The writer was struck by the apparent parallelism of these two distinctly dissimilar philosophies, and mentioned the discovery to Judge Troward who naturally expressed a wish to read Bergson, with whose writings he was wholly unacquainted. A loan of Bergson’s “Creative Evolution” produced no comment for several weeks, when it was returned with the characteristic remark, “I’ve tried my best to get hold of him, but I don’t know what he is talking about.” I mention the remark as being characteristic only because it indicates his extreme modesty and disregard of exhaustive scientific research.
The Bergson method of scientific expression was unintelligible to his mind, trained to intuitive reasoning. The very elaborateness and microscopic detail that makes Bergson great is opposed to Judge Troward’s method of simplicity. He cared not for complexities, and the intricate minutiae of the process of creation, but was only concerned with its motive power—the spiritual principles upon which it was organized and upon which it proceeds.

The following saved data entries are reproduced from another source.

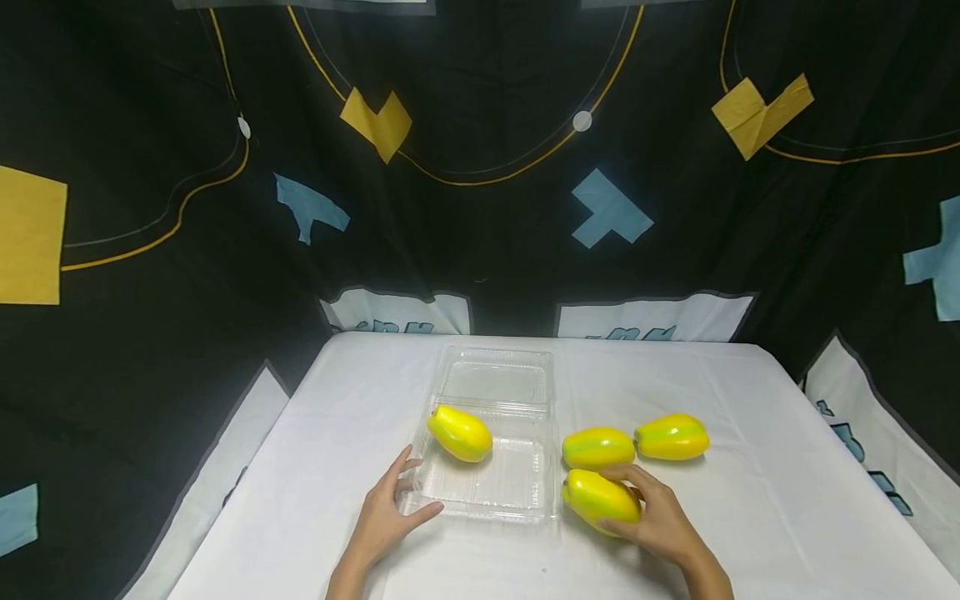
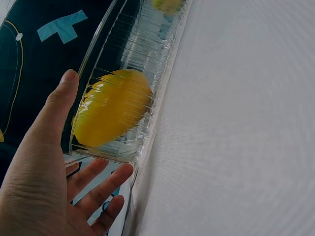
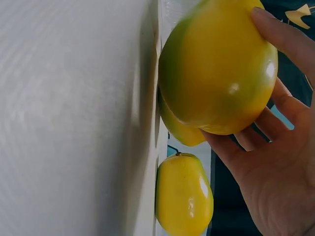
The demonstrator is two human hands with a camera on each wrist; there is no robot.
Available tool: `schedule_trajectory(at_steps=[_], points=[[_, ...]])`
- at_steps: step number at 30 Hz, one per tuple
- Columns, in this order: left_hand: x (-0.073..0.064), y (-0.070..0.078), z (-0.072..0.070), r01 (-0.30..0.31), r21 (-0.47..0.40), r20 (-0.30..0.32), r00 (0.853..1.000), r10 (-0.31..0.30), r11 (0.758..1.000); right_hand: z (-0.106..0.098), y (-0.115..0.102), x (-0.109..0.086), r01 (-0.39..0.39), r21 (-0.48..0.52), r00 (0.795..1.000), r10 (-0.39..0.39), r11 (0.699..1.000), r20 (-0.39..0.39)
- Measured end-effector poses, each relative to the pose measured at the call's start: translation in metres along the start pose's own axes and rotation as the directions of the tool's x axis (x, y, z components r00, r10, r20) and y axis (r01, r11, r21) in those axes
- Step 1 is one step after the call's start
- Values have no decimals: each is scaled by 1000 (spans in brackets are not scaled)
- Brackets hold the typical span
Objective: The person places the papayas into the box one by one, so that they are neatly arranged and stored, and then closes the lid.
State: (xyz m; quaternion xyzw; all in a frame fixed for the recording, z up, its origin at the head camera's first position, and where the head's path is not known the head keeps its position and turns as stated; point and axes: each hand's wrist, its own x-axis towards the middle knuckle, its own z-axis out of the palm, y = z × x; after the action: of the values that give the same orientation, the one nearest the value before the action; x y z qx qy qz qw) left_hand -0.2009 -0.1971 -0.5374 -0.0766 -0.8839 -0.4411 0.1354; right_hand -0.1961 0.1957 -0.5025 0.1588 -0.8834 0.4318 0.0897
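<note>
A clear plastic clamshell container (image 1: 517, 475) lies opened out, its lid (image 1: 493, 377) folded flat toward the back. One yellow papaya (image 1: 461, 433) sits in the left part of its base, seen through the ribbed wall in the left wrist view. My left hand (image 1: 388, 510) is at the base's front left corner, thumb and fingers spread around it and holding nothing. To the right of the container, my right hand (image 1: 654, 515) grips another papaya (image 1: 596, 498), with the thumb on one side and fingers on the other.
Behind the gripped fruit lie two more yellow-green papayas, one papaya (image 1: 597, 448) near the container and the other papaya (image 1: 672, 437) farther right. A white cloth covers the table (image 1: 750, 517). Dark curtains (image 1: 480, 242) with paper shapes hang around it.
</note>
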Motion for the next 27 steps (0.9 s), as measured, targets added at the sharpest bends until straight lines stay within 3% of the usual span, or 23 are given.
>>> schedule_trajectory(at_steps=[8, 15, 27], points=[[0, 1, -1, 3, -13, -1, 1000, -3, 1000, -1, -2, -2, -45, 35, 999, 46, 998, -7], [0, 0, 0, 5, -6, 0, 1000, -5, 1000, -2, -4, -4, -23, 60, 998, 26, 998, -52], [0, 1, -1, 4, -13, 6, 1000, -4, 1000, -1, -22, 10, 129, 170, 985, -107, 977, -132]])
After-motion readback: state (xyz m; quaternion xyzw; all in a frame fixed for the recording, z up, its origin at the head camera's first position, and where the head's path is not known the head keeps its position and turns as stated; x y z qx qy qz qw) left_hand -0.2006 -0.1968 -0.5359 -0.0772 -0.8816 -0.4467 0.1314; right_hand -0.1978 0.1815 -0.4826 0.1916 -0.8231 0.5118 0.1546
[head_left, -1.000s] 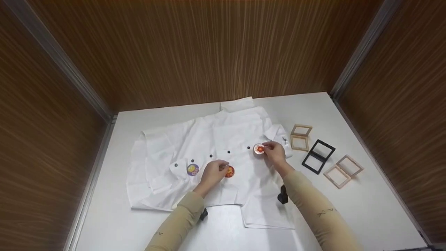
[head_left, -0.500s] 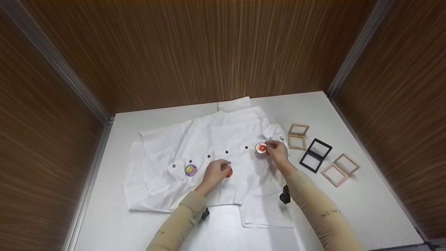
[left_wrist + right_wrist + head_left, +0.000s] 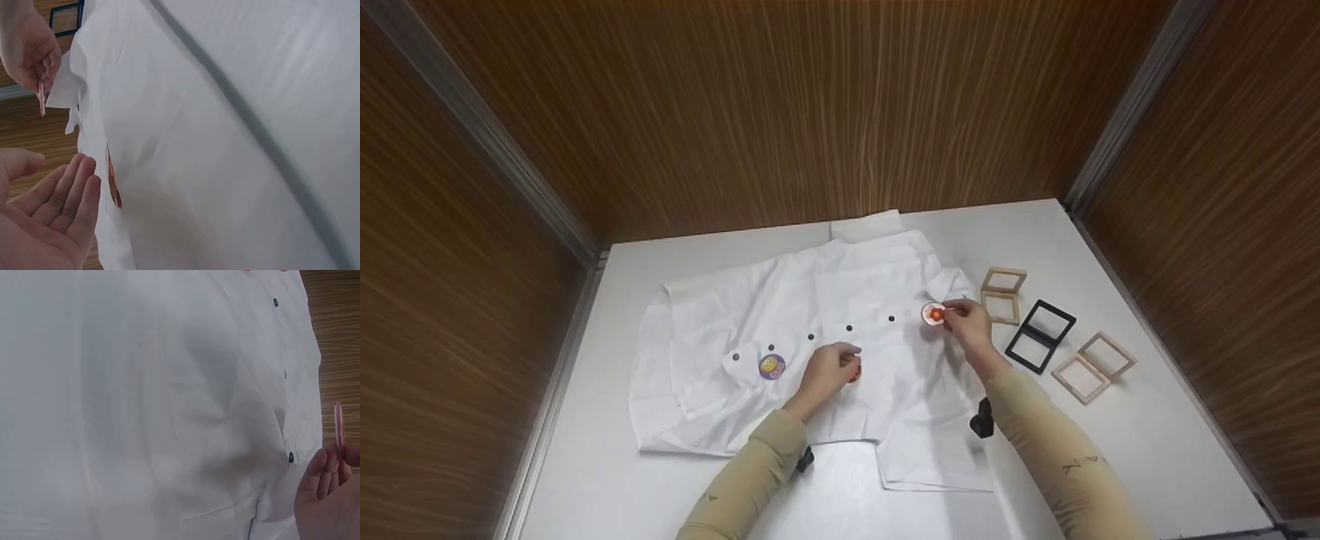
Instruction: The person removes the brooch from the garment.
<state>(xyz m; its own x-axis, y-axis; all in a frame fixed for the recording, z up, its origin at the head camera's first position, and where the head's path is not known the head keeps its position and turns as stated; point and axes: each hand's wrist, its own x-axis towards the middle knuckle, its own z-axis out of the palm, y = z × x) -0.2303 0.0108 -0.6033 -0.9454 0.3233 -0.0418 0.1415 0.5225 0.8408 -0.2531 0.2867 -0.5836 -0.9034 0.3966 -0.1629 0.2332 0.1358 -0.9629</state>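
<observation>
A white shirt with dark buttons (image 3: 870,289) lies spread on the white table. My right hand (image 3: 971,330) pinches a round pin badge (image 3: 932,314) with a red flower by its edge, over the shirt near the collar. Seen edge-on in the right wrist view, that badge (image 3: 338,424) stands up between thumb and fingers. My left hand (image 3: 825,371) hovers at a red round badge (image 3: 856,373) on the shirt, which it partly covers. In the left wrist view its thumb and fingers (image 3: 79,216) are apart, close to that badge (image 3: 113,177).
A purple badge with a yellow smiley (image 3: 772,366) sits on the shirt at left. To the right lie three opened hinged frames: a tan one (image 3: 1001,294), a black one (image 3: 1041,337) and a pink one (image 3: 1093,367). Brown wood-grain walls (image 3: 840,112) enclose the table.
My right hand has moved slightly right with the flower badge, away from the row of buttons. The left hand has stayed nearly still beside the red badge, covering more of it.
</observation>
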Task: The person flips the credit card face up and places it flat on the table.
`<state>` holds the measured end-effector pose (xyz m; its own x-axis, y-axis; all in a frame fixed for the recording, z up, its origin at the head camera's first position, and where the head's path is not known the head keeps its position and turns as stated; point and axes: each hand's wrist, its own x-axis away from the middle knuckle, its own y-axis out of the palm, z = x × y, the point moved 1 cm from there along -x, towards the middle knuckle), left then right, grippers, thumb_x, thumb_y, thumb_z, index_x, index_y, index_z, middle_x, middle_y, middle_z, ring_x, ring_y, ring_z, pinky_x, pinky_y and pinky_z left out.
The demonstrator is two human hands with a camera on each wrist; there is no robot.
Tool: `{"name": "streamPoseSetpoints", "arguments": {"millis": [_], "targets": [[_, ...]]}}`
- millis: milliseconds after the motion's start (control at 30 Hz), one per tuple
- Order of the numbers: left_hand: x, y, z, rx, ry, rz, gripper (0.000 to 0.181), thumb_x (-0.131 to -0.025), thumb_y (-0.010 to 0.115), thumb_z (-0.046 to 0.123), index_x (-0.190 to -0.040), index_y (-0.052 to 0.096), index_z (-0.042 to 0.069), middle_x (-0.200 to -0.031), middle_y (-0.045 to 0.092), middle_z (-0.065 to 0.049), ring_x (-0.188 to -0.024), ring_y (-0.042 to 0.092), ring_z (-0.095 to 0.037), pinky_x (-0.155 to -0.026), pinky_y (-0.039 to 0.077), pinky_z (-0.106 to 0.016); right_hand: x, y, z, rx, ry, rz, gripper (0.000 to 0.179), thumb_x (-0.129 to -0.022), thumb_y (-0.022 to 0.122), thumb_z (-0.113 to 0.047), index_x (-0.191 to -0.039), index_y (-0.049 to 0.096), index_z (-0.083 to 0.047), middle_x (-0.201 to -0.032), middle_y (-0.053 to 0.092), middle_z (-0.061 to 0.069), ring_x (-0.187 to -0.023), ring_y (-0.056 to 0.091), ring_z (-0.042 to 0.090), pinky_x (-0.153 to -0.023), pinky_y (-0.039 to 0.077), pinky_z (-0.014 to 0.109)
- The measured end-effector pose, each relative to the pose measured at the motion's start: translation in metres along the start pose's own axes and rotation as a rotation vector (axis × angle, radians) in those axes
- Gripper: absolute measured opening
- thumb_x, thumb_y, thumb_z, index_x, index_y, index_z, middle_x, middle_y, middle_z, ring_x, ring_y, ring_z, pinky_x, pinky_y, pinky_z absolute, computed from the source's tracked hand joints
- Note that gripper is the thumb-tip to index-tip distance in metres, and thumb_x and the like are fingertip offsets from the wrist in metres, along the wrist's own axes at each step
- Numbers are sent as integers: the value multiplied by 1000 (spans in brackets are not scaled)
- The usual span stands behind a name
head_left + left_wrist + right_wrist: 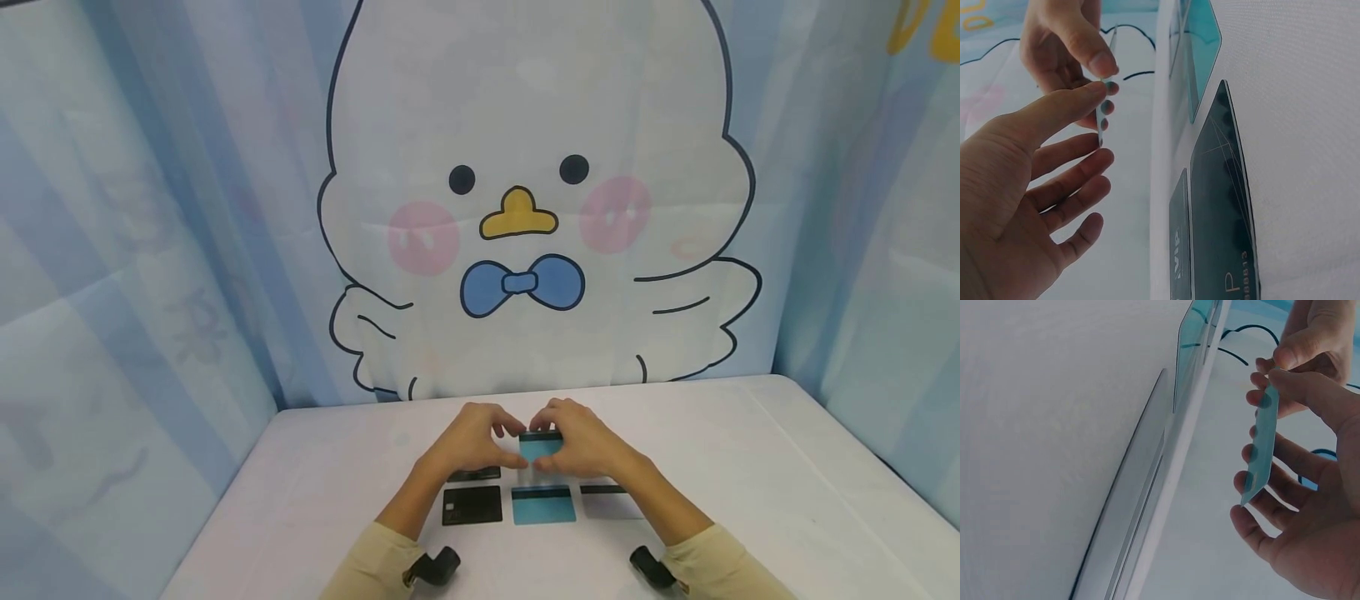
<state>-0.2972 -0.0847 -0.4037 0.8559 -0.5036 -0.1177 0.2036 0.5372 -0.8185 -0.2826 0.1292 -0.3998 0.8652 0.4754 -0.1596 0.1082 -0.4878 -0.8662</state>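
A teal card (538, 447) with a dark stripe along its top edge is held up above the white table between both hands. My left hand (474, 439) pinches its left end, thumb low and fingertips higher. At the other end my right hand (588, 442) grips it with the thumb on the near side; in the right wrist view its fingertips show behind the teal card (1264, 440). Below lie a black card (472, 506), a second teal card (543, 507) and a pale silver card (609, 502), side by side. Another black card (476, 474) is partly hidden by the left hand.
The white-covered table (750, 483) extends to both sides of the cards. Behind it hangs a printed curtain (525, 333) with a cartoon bird. Black wrist devices (438, 567) sit at both sleeve cuffs.
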Motion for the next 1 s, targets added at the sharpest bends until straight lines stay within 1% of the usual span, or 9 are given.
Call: {"name": "streamPoseSetpoints", "arguments": {"millis": [233,400,533,667,800,1000], "targets": [[0,-1,-1,-3,10,-6,49,-78,92,39,-121,78,20,-111,76,9,-102,63,-16,-74,52,-24,0,-1,0,-6,5,9,42,-78,90,-29,-115,75,-17,-107,66,-5,-104,58,18,-96,53,48],[1,-1,-4,-3,-4,1,51,-77,92,42,-122,78,21,-107,75,9,-101,63,-15,-74,52,-24,0,-2,0,-11,16,8,42,-79,90,-28,-115,74,-17,-107,66,-5,-104,57,18,-96,53,49],[1,-2,-5,0,-14,0,52,-78,92,42,-123,77,22,-107,74,9,-101,62,-14,-74,53,-25,1,-4,1,-14,13,5,41,-79,90,-29,-116,74,-17,-105,66,-6,-102,58,17,-94,54,46],[2,-3,-7,6,-13,8,52,-78,92,41,-124,77,21,-107,75,8,-101,63,-16,-73,53,-25,0,-5,2,-27,0,9,42,-79,90,-29,-116,74,-17,-104,67,-5,-99,58,16,-91,55,42],[2,-3,-9,15,-18,10,52,-78,92,41,-124,77,21,-108,75,7,-102,64,-18,-73,53,-25,-1,-5,4,-49,6,10,42,-79,90,-28,-116,73,-16,-104,67,-5,-97,59,15,-90,57,40],[2,-3,-10,21,-26,12,52,-79,91,41,-125,76,21,-109,75,7,-104,64,-19,-75,53,-26,-2,-6,4,-87,29,12,43,-80,90,-27,-117,72,-16,-106,69,-4,-98,61,17,-89,58,41]]}}
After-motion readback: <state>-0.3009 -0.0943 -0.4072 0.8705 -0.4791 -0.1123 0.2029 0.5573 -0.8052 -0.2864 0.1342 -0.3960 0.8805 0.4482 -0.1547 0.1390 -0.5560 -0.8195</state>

Although the conservator of truth of every form and degree wherever found, Judge Troward was a ruthless destroyer of sham and pretence. To those submissive minds that placidly accept everything indiscriminately, and also those who prefer to follow along paths of well-beaten opinion, because the beaten path is popular, to all such he would perhaps appear to be an irreverent iconoclast seeking to uproot long accepted dogma and to overturn existing faiths. Such an opinion of Judge Troward’s work could not prevail with any one who has studied his teachings.
His reverence for the fundamental truths of religious faith was profound, and every student of his writings will testify to the great constructive value of his work. He builded upon an ancient foundation a new and nobler structure of human destiny, solid in its simplicity and beautiful in its innate grandeur.
But to the wide circle of Judge Troward’s friends he will best and most gloriously be remembered as a teacher. In his magic mind the unfathomable revealed its depths and the illimitable its boundaries; metaphysics took on the simplicity of the ponderable, and man himself occupied a new and more dignified place in the Cosmos. Not only did he perceive clearly, but he also possessed that quality of mind even more rare than deep and clear perception, that clarity of expression and exposition that can carry another and less-informed mind along with it, on the current of its understanding, to a logical and comprehended conclusion.
In his books, his lectures and his personality he was always ready to take the student by the hand, and in perfect simplicity and friendliness to walk and talk with him about the deeper mysteries of life—the life that includes death—and to shed the brilliant light of his wisdom upon the obscure and difficult problems that torment sincere but rebellious minds.
His artistic nature found expression in brush and canvas and his great love for the sea is reflected in many beautiful marine sketches. But if painting was his recreation, his work was the pursuit of Truth wherever to be found, and in whatever disguise.